Его глаза округлились, он хорошенько подумал и осторожно ответил:

– Нет, не припомню такого. Может, по пьяни разве что…

Люба убедилась, что прибор работает правильно, и села поудобнее, вперив взгляд в потное красное лицо.

– Вы имеете отношение к краже картин из этого музея?

– Нет, конечно! – возмущённо рявкнул он, краснея ещё сильнее.

Ирма Нормановна подскочила на месте, вытягивая шею и пытаясь увидеть экран прибора.

– Вы планировали кражу картин из этого музея?

– Нет!

– Вы участвовали в подготовке кражи картин из этого музея?

– Нет!

– Вы передавали кому-нибудь сведения о картинах и о том, как их можно украсть?

– Нет же!

– Вы знаете кого-нибудь, кто совершил кражу?

– Нет!

– Вы знаете, как были украдены картины?

– Нет!

– Картины ещё в музее? – Люба старалась не выдать голосом главный вопрос.

– А я откуда знаю?!

– Да или нет?

– Не знаю!

Несколько секунд начальники молчали, а Люба с умным видом смотрела на экран прибора, а сама напряжённо размышляла. Если судить по его ответам, то он и правда ничего не знал и ни к чему не имел отношения. Вот ведь как забавно. Неужели директриса обошлась без него? Или подчинённые сами сварганили кражу века в обход руководства?

– Вы знаете, кто украл картины? – спросила она, скользя взглядом по изгибу рисунка на столе.

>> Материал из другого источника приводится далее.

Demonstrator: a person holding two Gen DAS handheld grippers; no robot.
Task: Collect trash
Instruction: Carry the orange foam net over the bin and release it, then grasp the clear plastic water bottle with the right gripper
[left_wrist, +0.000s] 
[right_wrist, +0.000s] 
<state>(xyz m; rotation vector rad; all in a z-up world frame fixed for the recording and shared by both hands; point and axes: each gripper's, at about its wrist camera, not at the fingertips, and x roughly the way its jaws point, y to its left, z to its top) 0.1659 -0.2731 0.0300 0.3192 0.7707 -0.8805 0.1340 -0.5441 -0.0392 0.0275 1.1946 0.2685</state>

– Да, – прозвучало неожиданно.

И девушка вскинула голову так резко, что в шее что-то неприятно хрустнуло. Она пристально рассматривала лицо допрашиваемого.

– И кто это?

– Я понятия не имею, – пожал он плечами, вытирая рукавом рубашки пот со лба и щёк.

– Подождите, вы только что сказали, что знаете, – нахмурилась Люба, пытаясь разгадать игру.

– Я знаю, кто украл, но я понятия не имею, кто он такой, – пояснил Григорий Андреевич, а директриса довольно закивала головой.

– Он?

– Ага. Мужчина. Ваших лет примерно, – последнее утверждение прозвучало как обвинение, словно все тридцатипятилетние то и дело воруют картины из галерей и музеев. – В зелёном костюме и в шляпе с пером.

– Что? – растерялась Люба, задумываясь, не тронулся ли начальник охраны умом из-за переживаний.

– Мужик в каком-то маскарадном костюме… И э-э… – он замялся. – Один раз это была женщина… Как вы…

– Григорий, покажите же инспектору записи! – не выдержала Холмогорская.

– Записи?

– Мы уже начали изучать записи с камер, которые снимают залы, – пояснил Григорий Андреевич. – И на многих фигурирует этот тип.

– Он был один?

– Совершенно один. То есть, обычно один. Кроме одного случая, когда мелькнула сообщница.

– И никаких других сообщников?

– Э-э, мы не всё успели посмотреть, если честно. Но на тех, какие уже увидели, он действовал один.

– И «Мессию» он один уволок? – справедливо усомнилась она, вопросительно выгибая брови.

– Там поразительное что-то происходит в кадре, – затряс он щеками и быстро заморгал. – Вы глазам своим не поверите.

– Поразительное…

Люба откинулась на спинку кресла и принялась разглядывать работников музея, которым не терпелось увести её внимание на кого-то другого. Не пытаются ли они выиграть время, чтобы она не смогла допросить кого-нибудь?

– Нет, сначала всё же я закончу опрос персонала, – твёрдо решила она. – Затем мы займёмся записями. Вы их пока подготовьте в порядке нумерования залов – я закончу с опросом, осмотрю самолично все залы и затем мы начнём смотреть кино.

Она сняла с него датчики и кивнула, давая разрешение уйти. Севастьянов с облегчением вскочил со стула и быстро скрылся с глаз. Люба достала мобильник из кармана и написала начальнику: «В Третьяковке. Мне нужны Ромка и Настя – очень много материала. Сами придумайте, как будете с ними рассчитываться».